DIRECTIONS FOR THIS TASK
Transcribe every record verbatim.

----

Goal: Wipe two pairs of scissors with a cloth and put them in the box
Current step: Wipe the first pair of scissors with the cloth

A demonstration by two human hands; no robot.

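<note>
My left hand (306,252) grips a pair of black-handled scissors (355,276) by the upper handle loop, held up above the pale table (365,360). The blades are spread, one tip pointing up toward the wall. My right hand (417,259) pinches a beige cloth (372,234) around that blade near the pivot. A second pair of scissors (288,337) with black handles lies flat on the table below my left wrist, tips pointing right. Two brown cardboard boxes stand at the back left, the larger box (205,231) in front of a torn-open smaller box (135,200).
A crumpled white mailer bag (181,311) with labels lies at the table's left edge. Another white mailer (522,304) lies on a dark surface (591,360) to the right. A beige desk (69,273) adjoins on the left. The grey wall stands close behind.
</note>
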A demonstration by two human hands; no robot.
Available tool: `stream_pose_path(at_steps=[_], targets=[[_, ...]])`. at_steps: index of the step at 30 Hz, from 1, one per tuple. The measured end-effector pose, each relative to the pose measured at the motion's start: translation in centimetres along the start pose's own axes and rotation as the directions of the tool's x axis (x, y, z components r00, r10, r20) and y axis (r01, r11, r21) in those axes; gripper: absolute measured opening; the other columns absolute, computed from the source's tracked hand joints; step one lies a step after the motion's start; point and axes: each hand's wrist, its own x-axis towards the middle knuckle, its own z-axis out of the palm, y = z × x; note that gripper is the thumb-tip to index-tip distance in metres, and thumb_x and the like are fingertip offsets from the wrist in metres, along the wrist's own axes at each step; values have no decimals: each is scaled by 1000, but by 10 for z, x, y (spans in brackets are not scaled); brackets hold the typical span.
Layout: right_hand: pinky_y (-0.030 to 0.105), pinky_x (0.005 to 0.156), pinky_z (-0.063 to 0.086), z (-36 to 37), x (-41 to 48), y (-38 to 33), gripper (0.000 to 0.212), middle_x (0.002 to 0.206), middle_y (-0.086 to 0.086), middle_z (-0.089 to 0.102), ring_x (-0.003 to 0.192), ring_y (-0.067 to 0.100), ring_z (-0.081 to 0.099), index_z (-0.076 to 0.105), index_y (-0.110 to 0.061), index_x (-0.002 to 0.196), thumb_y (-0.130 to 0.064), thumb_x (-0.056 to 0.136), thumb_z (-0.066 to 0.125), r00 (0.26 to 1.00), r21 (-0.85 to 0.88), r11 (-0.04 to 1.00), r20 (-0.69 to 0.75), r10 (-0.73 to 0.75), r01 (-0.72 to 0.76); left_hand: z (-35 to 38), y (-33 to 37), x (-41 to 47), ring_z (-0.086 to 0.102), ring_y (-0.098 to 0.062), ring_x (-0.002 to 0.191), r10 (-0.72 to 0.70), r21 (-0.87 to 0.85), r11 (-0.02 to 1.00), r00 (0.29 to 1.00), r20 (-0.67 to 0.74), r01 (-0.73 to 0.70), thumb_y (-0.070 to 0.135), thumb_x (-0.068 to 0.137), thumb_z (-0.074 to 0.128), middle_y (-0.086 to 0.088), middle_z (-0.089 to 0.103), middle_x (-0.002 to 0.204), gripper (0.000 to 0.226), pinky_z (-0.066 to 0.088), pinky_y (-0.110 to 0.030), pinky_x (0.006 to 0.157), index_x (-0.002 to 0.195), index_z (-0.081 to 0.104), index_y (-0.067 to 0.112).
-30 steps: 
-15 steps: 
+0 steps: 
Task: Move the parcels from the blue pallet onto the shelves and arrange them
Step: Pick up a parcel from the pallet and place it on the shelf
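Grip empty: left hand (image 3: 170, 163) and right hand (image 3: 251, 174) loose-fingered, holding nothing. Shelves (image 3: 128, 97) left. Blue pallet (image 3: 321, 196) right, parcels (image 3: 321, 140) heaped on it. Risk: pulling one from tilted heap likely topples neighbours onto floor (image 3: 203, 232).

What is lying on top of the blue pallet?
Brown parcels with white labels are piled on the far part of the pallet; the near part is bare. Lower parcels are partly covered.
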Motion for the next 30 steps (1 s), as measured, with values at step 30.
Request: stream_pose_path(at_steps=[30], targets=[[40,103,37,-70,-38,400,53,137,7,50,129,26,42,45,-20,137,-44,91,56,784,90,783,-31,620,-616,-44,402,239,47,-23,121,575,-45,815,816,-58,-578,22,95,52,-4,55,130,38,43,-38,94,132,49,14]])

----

ANSWER TO THIS EXERCISE
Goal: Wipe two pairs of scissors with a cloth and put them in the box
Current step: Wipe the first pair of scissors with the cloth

A demonstration by two human hands; no robot.

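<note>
My left hand (306,252) grips a pair of black-handled scissors (355,276) by the upper handle loop, held up above the pale table (365,360). The blades are spread, one tip pointing up toward the wall. My right hand (417,259) pinches a beige cloth (372,234) around that blade near the pivot. A second pair of scissors (288,337) with black handles lies flat on the table below my left wrist, tips pointing right. Two brown cardboard boxes stand at the back left, the larger box (205,231) in front of a torn-open smaller box (135,200).
A crumpled white mailer bag (181,311) with labels lies at the table's left edge. Another white mailer (522,304) lies on a dark surface (591,360) to the right. A beige desk (69,273) adjoins on the left. The grey wall stands close behind.
</note>
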A demonstration by two human hands; no robot.
Available tool: `stream_pose_path(at_steps=[_], targets=[[_, ...]])`. at_steps: index of the step at 30 Hz, from 1, one per tuple. The measured end-effector pose, each relative to the pose measured at the motion's start: translation in centimetres along the start pose's own axes and rotation as the directions of the tool's x axis (x, y, z components r00, r10, r20) and y axis (r01, r11, r21) in those axes; gripper: absolute measured opening; the other columns absolute, computed from the source's tracked hand joints; step one lies a step after the motion's start; point and axes: each hand's wrist, its own x-axis towards the middle knuckle, its own z-axis out of the palm, y = z × x; note that gripper is the thumb-tip to index-tip distance in metres, and thumb_x and the like are fingertip offsets from the wrist in metres, along the wrist's own axes at each step; values have no decimals: each is scaled by 1000, but by 10 for z, x, y (spans in brackets are not scaled); brackets hold the typical span.
Layout: right_hand: pinky_y (-0.030 to 0.105), pinky_x (0.005 to 0.156), pinky_z (-0.063 to 0.086), z (-36 to 37), x (-41 to 48), y (-38 to 33), gripper (0.000 to 0.212), middle_x (0.002 to 0.206), middle_y (-0.086 to 0.086), middle_z (-0.089 to 0.102), ring_x (-0.003 to 0.192), ring_y (-0.067 to 0.100), ring_z (-0.081 to 0.099), index_z (-0.076 to 0.105), index_y (-0.110 to 0.061), index_x (-0.002 to 0.196), thumb_y (-0.130 to 0.064), thumb_x (-0.056 to 0.136), thumb_z (-0.066 to 0.125), r00 (0.26 to 1.00), r21 (-0.85 to 0.88), r11 (-0.04 to 1.00), r20 (-0.69 to 0.75), r10 (-0.73 to 0.75), r01 (-0.72 to 0.76); left_hand: z (-35 to 38), y (-33 to 37), x (-41 to 47), ring_z (-0.086 to 0.102), ring_y (-0.098 to 0.062), ring_x (-0.002 to 0.191), r10 (-0.72 to 0.70), r21 (-0.87 to 0.85), r11 (-0.02 to 1.00), r00 (0.29 to 1.00), r20 (-0.67 to 0.74), r01 (-0.73 to 0.70), thumb_y (-0.070 to 0.135), thumb_x (-0.068 to 0.137), thumb_z (-0.074 to 0.128), middle_y (-0.086 to 0.088), middle_z (-0.089 to 0.103), middle_x (-0.002 to 0.204), gripper (0.000 to 0.226), pinky_z (-0.066 to 0.088), pinky_y (-0.110 to 0.030), pinky_x (0.006 to 0.157), index_x (-0.002 to 0.195), index_z (-0.081 to 0.104), index_y (-0.067 to 0.112).
-30 steps: 
-15 steps: 
+0 steps: 
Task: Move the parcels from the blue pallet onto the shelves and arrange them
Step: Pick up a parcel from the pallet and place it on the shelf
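Grip empty: left hand (image 3: 170, 163) and right hand (image 3: 251, 174) loose-fingered, holding nothing. Shelves (image 3: 128, 97) left. Blue pallet (image 3: 321, 196) right, parcels (image 3: 321, 140) heaped on it. Risk: pulling one from tilted heap likely topples neighbours onto floor (image 3: 203, 232).

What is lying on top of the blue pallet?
Brown parcels with white labels are piled on the far part of the pallet; the near part is bare. Lower parcels are partly covered.
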Motion for the next 30 steps (1 s), as measured, with values at step 30.
Request: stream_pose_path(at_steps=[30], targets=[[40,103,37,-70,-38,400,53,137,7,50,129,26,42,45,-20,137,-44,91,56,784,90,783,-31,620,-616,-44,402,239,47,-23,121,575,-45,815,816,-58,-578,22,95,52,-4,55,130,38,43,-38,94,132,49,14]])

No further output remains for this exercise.